◆ Dataset extract:

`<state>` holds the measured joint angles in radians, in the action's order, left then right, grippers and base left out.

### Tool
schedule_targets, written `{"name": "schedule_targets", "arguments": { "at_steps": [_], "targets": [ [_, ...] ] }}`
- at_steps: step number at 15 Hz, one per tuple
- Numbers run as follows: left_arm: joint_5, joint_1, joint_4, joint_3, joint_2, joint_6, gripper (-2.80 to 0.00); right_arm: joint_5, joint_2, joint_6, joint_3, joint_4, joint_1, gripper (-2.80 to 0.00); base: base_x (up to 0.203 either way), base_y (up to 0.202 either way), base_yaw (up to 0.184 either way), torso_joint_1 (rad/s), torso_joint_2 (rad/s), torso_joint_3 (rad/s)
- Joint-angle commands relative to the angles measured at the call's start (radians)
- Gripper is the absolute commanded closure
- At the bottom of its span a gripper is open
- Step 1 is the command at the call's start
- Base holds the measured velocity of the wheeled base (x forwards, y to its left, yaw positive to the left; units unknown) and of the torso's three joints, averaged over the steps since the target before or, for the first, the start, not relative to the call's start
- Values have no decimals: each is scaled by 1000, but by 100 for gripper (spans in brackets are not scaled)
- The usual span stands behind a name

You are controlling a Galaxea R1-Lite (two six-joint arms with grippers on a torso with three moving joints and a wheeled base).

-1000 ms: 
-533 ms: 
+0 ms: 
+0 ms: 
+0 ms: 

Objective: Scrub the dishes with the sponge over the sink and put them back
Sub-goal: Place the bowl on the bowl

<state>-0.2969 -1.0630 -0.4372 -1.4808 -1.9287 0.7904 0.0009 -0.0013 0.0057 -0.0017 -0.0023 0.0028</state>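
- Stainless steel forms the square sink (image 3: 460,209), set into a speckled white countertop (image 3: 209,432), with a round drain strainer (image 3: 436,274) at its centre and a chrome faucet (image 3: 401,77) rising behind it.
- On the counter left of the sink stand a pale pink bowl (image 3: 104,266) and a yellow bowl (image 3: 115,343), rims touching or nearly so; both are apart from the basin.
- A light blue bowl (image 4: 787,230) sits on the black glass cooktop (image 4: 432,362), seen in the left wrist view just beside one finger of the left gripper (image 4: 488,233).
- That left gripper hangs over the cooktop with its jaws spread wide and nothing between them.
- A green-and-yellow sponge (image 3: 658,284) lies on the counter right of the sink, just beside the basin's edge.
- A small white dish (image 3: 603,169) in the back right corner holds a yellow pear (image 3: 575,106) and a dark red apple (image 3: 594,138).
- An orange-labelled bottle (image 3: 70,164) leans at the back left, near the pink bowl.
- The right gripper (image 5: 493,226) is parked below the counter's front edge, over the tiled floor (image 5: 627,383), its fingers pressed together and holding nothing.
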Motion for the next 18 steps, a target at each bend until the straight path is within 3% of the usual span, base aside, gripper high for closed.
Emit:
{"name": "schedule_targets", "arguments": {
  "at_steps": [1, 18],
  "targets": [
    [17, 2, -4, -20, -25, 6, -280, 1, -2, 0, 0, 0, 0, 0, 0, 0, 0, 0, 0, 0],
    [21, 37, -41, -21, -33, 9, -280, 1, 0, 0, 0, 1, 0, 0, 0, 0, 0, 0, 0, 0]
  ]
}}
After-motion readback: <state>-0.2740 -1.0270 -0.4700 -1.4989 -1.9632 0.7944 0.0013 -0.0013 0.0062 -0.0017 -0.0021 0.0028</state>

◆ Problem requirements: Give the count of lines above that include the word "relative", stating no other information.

◆ Answer to this exercise: 2